* **To do**: Print exactly the lines below between the line holding "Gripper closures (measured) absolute" and the line holding "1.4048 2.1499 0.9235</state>", inclusive, and nothing more.

* **Task input**:
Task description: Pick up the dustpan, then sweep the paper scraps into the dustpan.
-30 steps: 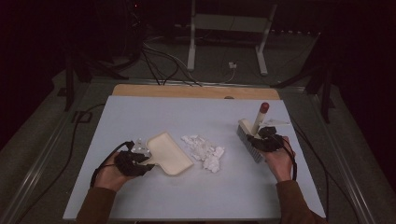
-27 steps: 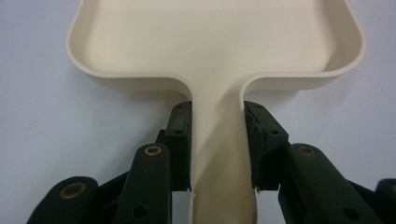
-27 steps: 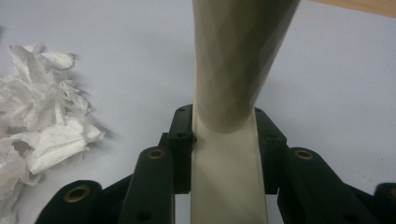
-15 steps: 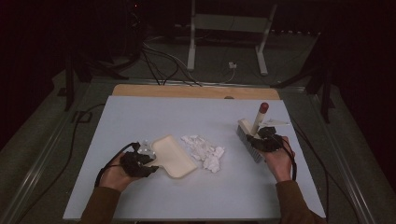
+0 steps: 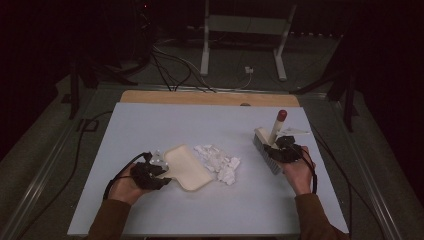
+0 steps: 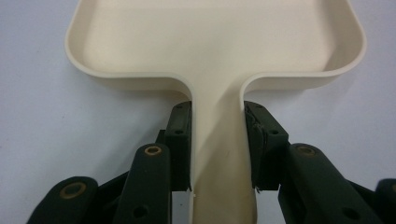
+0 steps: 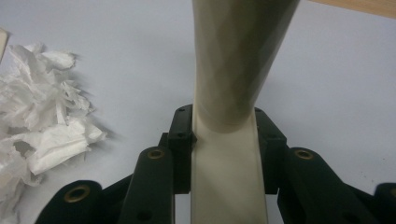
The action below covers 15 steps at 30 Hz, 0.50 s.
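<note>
High view, item one: cream dustpan (image 5: pixel 187 167), lying flat on the pale worktop (image 5: pixel 165 125), left of centre, its open mouth turned toward a heap of torn white paper (image 5: pixel 218 161) that sits just beside its far right edge. Handle held by the left hand-held gripper (image 5: pixel 159 170), with the person's left hand (image 5: pixel 127 184) behind it at the near left edge.

Left gripper view: both black jaws closed on the dustpan handle (image 6: pixel 219 154), one pad pressed to each side where the handle narrows below the pan; the pan's shallow tray (image 6: pixel 215 37) spreads out ahead, rim raised on three sides, resting on the worktop.

Item two: cream brush (image 5: pixel 267 145), at the right of the worktop, well apart from the dustpan, with the paper heap between the two. Bristle block low on the worktop surface; handle rising tilted, ending in a dark red tip (image 5: pixel 282 115). Held by the right hand-held gripper (image 5: pixel 281 149), with the right hand (image 5: pixel 299 172) behind it.

Right gripper view: jaws shut against the brush handle (image 7: pixel 233 93), pads touching both sides; the handle widens above the grip. Torn paper (image 7: pixel 42 126) lies at the left of this view, apart from the jaws.

Surroundings: wooden strip (image 5: pixel 210 98) along the worktop's far edge; dark floor beyond with cables (image 5: pixel 170 65) and a white stand (image 5: pixel 245 25).
</note>
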Motion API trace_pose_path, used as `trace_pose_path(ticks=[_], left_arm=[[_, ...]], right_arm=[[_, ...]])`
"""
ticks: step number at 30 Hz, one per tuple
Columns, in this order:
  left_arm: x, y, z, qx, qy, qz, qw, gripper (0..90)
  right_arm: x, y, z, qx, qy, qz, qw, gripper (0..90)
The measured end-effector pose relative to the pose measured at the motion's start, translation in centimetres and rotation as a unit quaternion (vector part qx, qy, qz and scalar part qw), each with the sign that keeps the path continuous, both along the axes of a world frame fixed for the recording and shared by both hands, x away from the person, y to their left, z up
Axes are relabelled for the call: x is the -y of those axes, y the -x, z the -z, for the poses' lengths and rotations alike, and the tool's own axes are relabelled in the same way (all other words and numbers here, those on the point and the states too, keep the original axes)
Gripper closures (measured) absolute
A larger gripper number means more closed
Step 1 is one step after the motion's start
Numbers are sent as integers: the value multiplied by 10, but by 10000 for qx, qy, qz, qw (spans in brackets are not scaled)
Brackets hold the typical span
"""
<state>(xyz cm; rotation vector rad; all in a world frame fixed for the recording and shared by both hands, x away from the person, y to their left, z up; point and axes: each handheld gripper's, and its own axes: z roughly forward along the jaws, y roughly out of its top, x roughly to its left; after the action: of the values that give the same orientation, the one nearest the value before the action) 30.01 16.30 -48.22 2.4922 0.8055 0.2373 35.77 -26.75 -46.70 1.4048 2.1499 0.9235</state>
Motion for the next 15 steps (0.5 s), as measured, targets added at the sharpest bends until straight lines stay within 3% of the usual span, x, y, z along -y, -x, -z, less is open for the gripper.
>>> trace_pose_path(ticks=[15], left_arm=[[-2,-6,-1,-76,-10,141,9999,671]], right_arm=[[-7,-4,-6,42,74,-83,9999,672]])
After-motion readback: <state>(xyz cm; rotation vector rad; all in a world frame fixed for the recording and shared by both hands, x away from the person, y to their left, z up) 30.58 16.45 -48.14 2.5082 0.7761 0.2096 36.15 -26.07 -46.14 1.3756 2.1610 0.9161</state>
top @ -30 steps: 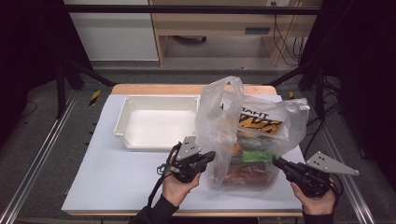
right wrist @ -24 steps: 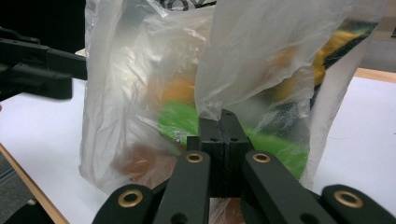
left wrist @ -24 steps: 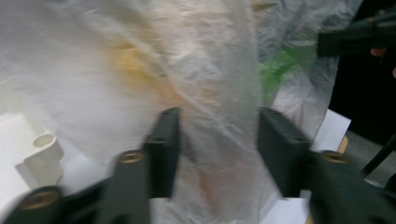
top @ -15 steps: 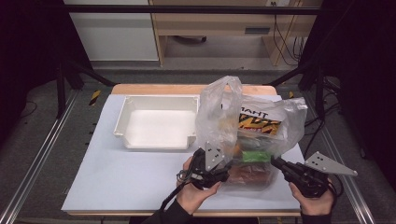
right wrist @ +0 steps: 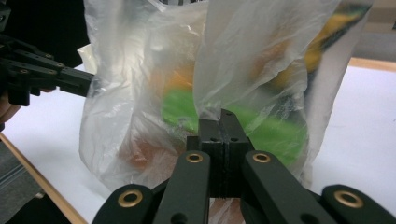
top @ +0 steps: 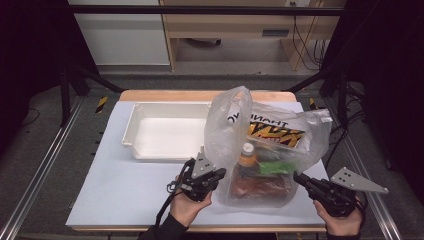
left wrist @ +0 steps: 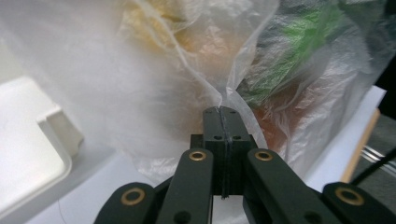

* **Solution to this exercise**:
Gripper closures (measured) absolute
A larger gripper number means more closed
Step 1 is one step after the motion's start
Numbers are sent as integers: the value multiplied by 10, but by 10000 for qx, qy, qz, qw (spans in brackets are not scaled)
Brackets hold the typical span
"""
<state>(xyz cm; rotation vector rad; all in a world frame fixed for the recording and shared by both hands, x away from the person, y to their left, z up; point and axes: each handheld gripper's, and its own axes: z roughly forward along the jaws, y roughly out of its top, x roughly to its left; after the action: of the values that give the same orientation, the one nearest the value before the action) 30.01 16.30 -48.22 2.4922 0.8055 0.2373 35.77 -26.75 -46.70 1.4048 2.1499 0.9235</state>

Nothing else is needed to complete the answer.